**Work item**
The answer must consist of every line from the entries that holds the word "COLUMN".

**Data**

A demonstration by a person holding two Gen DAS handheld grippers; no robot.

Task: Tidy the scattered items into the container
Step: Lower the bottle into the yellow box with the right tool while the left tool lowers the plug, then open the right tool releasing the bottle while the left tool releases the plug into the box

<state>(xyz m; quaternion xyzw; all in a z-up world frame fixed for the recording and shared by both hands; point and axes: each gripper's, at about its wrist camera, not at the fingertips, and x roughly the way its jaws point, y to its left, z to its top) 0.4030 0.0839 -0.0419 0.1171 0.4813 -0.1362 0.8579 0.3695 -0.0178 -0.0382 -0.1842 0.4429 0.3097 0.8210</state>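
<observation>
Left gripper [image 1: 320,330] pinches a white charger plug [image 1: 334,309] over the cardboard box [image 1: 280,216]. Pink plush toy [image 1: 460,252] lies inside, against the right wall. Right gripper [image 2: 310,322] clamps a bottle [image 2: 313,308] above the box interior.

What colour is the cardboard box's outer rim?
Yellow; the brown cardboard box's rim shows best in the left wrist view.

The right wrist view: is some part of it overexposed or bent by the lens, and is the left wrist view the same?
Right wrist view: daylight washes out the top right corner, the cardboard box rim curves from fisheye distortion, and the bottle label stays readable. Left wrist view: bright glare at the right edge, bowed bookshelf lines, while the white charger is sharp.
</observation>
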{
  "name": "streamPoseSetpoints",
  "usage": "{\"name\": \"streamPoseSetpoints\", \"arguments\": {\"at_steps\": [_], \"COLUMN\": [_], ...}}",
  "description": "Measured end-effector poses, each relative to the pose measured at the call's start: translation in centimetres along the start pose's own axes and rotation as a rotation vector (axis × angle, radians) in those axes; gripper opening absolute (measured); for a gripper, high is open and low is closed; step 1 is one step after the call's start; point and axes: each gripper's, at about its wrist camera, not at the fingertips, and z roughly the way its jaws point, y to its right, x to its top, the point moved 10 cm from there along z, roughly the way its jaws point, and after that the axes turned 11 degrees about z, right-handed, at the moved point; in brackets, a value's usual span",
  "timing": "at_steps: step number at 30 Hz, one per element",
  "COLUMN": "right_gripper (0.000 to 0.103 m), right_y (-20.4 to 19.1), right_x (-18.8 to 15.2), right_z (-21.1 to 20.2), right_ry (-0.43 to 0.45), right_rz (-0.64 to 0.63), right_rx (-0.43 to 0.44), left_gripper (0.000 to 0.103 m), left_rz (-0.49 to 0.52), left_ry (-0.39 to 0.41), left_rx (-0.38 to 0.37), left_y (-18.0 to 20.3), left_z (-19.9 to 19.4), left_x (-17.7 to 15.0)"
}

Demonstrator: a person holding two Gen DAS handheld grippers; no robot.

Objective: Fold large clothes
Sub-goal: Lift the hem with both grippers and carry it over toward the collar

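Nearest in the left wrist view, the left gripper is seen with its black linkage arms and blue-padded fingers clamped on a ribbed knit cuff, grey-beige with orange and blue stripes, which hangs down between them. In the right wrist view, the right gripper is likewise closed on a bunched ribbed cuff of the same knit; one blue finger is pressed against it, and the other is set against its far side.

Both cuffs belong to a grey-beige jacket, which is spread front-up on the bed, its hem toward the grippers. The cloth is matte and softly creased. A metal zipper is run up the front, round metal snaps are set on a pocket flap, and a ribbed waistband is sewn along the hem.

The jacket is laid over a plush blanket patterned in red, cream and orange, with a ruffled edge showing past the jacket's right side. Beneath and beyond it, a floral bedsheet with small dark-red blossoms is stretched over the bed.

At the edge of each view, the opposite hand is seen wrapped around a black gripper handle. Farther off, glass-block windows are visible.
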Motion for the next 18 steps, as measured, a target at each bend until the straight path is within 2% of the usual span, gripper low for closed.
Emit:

**Solution to the problem**
  "usage": "{\"name\": \"streamPoseSetpoints\", \"arguments\": {\"at_steps\": [_], \"COLUMN\": [_], ...}}",
  "COLUMN": "right_gripper (0.000 to 0.103 m), right_y (-20.4 to 19.1), right_x (-18.8 to 15.2), right_z (-21.1 to 20.2), right_ry (-0.43 to 0.45), right_rz (-0.64 to 0.63), right_rx (-0.43 to 0.44), left_gripper (0.000 to 0.103 m), left_rz (-0.49 to 0.52), left_ry (-0.39 to 0.41), left_rx (-0.38 to 0.37), left_y (-18.0 to 20.3), left_z (-19.9 to 19.4), left_x (-17.7 to 15.0)"

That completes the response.